I have been following Don Tapscott’s ventures into government for a while, after he wrote the very successful Wikinomics. Our paths crossed a couple of times: when he gave an excellent keynote speech at a Gartner Government Summit back in 2007, and when I participated in some EU and World Bank workshop on web 2.0 and I met his former colleague and co-author Anthony Williams. Last year I also met three or four clients in Canada, Australia and Europe who had participated in one of Don’s workshops.
I have to confess I have not read his new book yet, and he may have some excellent point about government 2.0 there, but reading a recent post, I have to admit that I was a bit disappointed. He makes reference to the Obama campaign and suggests and illustrates how government leaders may effectively engage citizens:
“…Here’s how it would work. The president would say, “We’re going to have a national discussion on revitalizing our cities. It starts on Monday at noon and ends the same week on Friday at noon. Anyone can participate through the Web 2.0 discussion community we’ve set up. If you don’t have Internet access, I’ve partnered with corporations, schools, libraries, community computing centers, and shopping malls to give you access. We’ll post background papers. We’ll organize the discussion by region and also by interest groups. There’ll be a business discussion, a discussion of public transit users, and so on. As you participate in the discussion rate the ideas that you come across and the best ideas will rise to the top. I’ll participate daily and give my views. At the end of the process we’ll explore our options for further action…”
Sure, this is fascinating. The modern version of the Greek agora, where people can participate through a variety of channels, so that no citizen is left behind. Then, why am I disappointed?
Well, this assumes that government retains control of how and where the interaction and participation takes place. All it does with respect to “government 1.0″ is to open more channels (corporations, libraries, schools) and organize consultations in a more citizen-centric way. Unfortunately this does not make them citizen-driven. Look again at the description above:
- “I’ve partnered with…”implies that I (i.e. government) remain in control. Why should citizens trust this particular choice of channels? What sort of agreements are in place between government, schools, corporations, community centers? These are all established entities, which have or may have close ties with government. What if citizens want to decide their preferred channels? What if they want to speak as a single voice through a social network of choice (e.g. a group on Facebook or Google, or a completely new online community) as rather than selecting a government-approved channel as individuals?

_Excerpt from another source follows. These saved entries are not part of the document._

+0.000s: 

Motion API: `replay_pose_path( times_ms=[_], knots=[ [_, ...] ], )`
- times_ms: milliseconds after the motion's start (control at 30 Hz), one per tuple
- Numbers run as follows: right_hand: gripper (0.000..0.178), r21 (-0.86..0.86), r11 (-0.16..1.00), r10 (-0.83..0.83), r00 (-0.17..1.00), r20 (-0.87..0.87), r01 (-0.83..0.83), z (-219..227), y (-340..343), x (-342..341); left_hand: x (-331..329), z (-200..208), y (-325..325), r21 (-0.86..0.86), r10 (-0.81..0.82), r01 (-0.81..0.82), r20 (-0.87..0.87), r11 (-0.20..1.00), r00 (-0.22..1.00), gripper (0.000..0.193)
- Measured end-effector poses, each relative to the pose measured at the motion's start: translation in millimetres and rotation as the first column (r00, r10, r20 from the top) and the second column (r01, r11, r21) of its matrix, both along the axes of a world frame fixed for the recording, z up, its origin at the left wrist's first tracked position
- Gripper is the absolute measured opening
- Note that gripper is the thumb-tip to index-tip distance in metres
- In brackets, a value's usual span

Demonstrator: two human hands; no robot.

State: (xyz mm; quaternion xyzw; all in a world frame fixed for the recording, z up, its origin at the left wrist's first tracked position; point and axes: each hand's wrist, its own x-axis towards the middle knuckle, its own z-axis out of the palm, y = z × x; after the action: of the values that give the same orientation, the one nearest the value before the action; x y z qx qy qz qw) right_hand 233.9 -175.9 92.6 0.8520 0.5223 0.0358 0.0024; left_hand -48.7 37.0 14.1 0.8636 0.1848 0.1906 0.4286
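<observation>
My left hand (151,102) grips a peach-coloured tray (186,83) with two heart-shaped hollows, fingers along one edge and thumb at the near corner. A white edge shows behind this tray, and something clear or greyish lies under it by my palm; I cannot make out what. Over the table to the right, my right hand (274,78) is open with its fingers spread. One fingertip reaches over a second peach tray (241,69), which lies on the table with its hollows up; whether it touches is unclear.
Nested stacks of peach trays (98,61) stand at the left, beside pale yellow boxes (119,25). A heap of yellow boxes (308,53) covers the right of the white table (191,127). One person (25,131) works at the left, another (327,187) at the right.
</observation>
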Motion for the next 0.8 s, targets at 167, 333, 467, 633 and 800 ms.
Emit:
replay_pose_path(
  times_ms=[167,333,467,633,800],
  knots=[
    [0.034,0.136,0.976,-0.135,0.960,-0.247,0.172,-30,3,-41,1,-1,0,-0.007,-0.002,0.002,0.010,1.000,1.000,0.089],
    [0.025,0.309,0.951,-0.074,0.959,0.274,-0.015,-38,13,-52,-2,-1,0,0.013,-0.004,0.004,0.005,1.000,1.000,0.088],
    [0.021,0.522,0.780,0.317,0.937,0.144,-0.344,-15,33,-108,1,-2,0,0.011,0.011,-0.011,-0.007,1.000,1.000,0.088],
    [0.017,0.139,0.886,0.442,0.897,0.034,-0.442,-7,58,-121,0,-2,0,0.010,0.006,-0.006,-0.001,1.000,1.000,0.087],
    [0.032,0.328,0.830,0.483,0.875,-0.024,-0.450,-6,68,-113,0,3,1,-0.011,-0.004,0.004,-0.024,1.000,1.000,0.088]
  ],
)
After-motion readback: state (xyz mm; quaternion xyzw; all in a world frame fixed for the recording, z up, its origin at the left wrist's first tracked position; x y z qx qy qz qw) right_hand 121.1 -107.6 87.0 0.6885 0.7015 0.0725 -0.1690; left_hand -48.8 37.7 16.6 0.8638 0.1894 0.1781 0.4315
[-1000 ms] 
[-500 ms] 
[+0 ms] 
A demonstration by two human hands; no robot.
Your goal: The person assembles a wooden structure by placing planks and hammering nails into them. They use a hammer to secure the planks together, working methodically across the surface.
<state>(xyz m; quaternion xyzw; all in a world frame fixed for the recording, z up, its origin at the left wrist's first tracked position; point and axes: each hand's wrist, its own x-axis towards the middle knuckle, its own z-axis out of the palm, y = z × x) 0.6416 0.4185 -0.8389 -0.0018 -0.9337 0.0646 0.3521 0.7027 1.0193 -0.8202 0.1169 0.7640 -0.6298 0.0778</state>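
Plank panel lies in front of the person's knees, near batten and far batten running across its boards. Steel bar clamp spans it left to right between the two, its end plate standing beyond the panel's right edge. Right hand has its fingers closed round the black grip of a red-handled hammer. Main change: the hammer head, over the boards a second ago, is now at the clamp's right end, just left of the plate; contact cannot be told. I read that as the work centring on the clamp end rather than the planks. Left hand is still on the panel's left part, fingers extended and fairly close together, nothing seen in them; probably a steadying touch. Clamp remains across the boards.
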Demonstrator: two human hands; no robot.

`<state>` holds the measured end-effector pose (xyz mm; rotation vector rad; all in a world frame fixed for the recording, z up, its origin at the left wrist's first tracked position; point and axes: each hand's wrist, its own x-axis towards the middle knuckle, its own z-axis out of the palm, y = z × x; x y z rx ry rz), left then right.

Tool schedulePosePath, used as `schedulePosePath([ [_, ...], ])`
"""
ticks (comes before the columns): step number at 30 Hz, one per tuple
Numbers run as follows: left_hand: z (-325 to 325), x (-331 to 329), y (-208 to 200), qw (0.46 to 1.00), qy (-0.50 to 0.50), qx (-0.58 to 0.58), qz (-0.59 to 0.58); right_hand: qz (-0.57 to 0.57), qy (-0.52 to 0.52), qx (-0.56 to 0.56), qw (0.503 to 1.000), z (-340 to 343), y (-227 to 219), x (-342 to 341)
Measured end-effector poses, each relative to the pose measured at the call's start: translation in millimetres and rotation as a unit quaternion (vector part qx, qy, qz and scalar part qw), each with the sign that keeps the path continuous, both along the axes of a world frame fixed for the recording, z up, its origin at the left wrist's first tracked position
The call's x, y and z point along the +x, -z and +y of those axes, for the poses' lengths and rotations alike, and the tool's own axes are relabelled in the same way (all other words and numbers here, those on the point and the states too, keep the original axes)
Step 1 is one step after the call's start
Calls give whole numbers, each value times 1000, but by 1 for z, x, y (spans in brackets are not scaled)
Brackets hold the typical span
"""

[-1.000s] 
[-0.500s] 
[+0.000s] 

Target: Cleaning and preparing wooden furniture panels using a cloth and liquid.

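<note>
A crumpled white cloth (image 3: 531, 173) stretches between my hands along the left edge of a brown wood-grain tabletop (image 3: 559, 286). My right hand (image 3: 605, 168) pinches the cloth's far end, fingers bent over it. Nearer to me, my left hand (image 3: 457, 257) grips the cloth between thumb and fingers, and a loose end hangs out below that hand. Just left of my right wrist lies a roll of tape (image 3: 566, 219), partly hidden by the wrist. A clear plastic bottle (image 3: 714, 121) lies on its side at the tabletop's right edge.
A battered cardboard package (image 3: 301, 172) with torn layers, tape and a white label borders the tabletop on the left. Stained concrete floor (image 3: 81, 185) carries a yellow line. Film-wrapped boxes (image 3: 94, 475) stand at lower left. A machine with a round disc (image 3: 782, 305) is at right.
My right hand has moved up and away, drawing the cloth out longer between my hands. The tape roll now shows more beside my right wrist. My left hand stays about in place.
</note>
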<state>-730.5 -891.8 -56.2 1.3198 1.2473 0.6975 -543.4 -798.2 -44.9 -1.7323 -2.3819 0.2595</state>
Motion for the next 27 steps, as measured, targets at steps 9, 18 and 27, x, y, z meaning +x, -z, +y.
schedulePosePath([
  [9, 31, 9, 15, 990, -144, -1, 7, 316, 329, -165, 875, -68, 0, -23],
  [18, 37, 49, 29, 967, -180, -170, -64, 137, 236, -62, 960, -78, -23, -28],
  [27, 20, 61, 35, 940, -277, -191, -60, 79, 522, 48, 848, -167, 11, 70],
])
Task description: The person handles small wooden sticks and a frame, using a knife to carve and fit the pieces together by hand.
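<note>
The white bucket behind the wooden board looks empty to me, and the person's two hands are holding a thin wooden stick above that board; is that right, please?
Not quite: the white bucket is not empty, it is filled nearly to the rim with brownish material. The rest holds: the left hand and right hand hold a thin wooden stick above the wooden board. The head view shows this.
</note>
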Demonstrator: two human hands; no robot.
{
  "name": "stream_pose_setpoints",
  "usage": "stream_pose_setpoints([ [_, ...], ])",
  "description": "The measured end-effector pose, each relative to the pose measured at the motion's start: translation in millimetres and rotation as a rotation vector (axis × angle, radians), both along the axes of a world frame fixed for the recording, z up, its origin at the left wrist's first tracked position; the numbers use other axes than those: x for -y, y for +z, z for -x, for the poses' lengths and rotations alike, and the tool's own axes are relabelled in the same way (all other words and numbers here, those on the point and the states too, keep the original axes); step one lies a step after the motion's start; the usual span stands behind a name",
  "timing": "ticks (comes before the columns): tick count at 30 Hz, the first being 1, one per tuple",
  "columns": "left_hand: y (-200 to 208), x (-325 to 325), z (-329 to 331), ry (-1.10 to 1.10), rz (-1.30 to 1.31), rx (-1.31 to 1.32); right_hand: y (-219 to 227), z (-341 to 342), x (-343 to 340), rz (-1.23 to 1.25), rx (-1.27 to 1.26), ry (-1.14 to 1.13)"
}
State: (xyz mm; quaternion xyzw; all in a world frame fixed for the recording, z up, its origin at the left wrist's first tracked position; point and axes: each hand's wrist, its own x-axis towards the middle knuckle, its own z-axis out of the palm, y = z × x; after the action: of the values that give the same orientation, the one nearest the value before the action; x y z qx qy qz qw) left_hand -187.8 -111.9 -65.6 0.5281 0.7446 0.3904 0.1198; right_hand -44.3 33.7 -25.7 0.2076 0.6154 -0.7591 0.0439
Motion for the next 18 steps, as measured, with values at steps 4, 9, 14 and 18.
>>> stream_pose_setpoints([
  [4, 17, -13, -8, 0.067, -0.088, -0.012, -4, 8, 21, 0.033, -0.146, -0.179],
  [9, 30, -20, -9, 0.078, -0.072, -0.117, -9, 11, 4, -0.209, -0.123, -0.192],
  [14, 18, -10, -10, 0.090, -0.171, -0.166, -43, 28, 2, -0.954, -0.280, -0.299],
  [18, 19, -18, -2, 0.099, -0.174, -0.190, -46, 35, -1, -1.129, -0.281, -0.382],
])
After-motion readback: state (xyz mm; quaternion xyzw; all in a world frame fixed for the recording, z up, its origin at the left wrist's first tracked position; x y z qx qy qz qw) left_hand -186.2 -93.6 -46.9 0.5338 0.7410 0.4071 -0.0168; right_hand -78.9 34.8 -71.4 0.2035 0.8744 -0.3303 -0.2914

- “We’ll organize the discussion by region and also by interest groups”. Why by region? What if citizens feel like discussing an issue with their peers by age, political inclination, sex, race, religious belief, favorite football team, favorite color, and so forth ? Ah, right, there are also interest groups… but who determines those groups? Would there be a government-approved list? I suspect it would not be exhaustive to avoid the risk of being politically incorrect (polling people by race? no way!).
- “As you participate in the discussion rate the ideas that you come across and the best ideas will rise to the top”. Would citizens really trust an idea-rating mechanism that takes place under government control? it is like assuming that consumers would trust ratings shown on the web site of a consumer electronics manufacturer more than those on eBay or any specialized online community discussing about those products.
As I have said several times, there is little hope to stimulate sustainable citizen participation unless governments decide to let them organize, comment, rate the way they like. It is about the “wisdom of the crowd”: the challenge for governments is to accept that they cannot drive, nor control. They can – at most – help.